[Your task]:
All the data beneath this line is to be reproduced exactly.

··········

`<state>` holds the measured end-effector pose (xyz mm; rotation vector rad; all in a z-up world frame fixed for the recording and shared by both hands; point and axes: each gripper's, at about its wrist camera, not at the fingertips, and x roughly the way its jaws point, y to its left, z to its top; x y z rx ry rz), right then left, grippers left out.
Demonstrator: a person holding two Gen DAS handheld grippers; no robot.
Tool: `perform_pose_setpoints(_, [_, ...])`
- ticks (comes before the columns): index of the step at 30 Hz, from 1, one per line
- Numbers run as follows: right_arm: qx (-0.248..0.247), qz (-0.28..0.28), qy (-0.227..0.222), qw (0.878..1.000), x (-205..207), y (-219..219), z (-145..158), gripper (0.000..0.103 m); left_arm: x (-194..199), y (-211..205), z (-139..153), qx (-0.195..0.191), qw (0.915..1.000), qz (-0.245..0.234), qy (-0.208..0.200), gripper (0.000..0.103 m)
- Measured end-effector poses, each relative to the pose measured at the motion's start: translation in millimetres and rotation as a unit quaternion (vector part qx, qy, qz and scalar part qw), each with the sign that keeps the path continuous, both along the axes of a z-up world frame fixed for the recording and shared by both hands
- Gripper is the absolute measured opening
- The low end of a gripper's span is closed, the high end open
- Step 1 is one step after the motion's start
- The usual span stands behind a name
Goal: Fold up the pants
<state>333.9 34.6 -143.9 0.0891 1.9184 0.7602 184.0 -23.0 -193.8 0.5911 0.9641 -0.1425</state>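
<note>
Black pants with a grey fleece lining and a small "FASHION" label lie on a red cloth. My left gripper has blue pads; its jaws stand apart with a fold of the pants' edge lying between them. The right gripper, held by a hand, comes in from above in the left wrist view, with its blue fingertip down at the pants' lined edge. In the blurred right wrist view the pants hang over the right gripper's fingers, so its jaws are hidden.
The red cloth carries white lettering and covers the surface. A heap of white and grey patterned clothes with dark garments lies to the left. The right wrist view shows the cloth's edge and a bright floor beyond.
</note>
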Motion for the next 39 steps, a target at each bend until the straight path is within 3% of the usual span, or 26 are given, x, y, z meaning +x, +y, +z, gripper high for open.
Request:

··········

[Task output]:
`<state>` holds the measured end-effector pose (xyz mm; rotation vector rad; all in a z-up world frame fixed for the recording and shared by both hands; point and axes: each gripper's, at about its wrist camera, not at the fingertips, and x roughly the way its jaws point, y to its left, z to its top; x y z rx ry rz), right then left, grippers left out.
Demonstrator: a person holding two Gen DAS handheld grippers; no robot.
Tool: `perform_pose_setpoints(_, [_, ...])`
- ticks (comes before the columns): index of the step at 30 Hz, from 1, one per line
- Numbers run as follows: right_arm: qx (-0.248..0.247), qz (-0.28..0.28), qy (-0.227..0.222), qw (0.878..1.000), x (-205..207), y (-219..219), z (-145..158), gripper (0.000..0.103 m); left_arm: x (-194..199), y (-211..205), z (-139..153), qx (-0.195..0.191), qw (0.915..1.000), qz (-0.245..0.234), qy (-0.208..0.200), gripper (0.000..0.103 m)
- Measured end-effector poses, each relative to the pose measured at the motion's start: translation in millimetres and rotation as a unit quaternion (vector part qx, qy, qz and scalar part qw), each with the sign that keeps the path continuous, both along the axes of a z-up world frame fixed for the recording and shared by both hands
- Gripper is the absolute measured opening
- The low end of a gripper's span is closed, the high end open
- Step 1 is one step after the motion's start
- The usual span stands behind a name
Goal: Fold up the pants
<state>333.9 34.6 -143.9 0.0891 1.9184 0.7602 184.0 -23.0 -193.8 0.5911 0.9641 -0.1425</state>
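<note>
Black pants with a grey fleece lining and a small "FASHION" label lie on a red cloth. My left gripper has blue pads; its jaws stand apart with a fold of the pants' edge lying between them. The right gripper, held by a hand, comes in from above in the left wrist view, with its blue fingertip down at the pants' lined edge. In the blurred right wrist view the pants hang over the right gripper's fingers, so its jaws are hidden.
The red cloth carries white lettering and covers the surface. A heap of white and grey patterned clothes with dark garments lies to the left. The right wrist view shows the cloth's edge and a bright floor beyond.
</note>
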Motion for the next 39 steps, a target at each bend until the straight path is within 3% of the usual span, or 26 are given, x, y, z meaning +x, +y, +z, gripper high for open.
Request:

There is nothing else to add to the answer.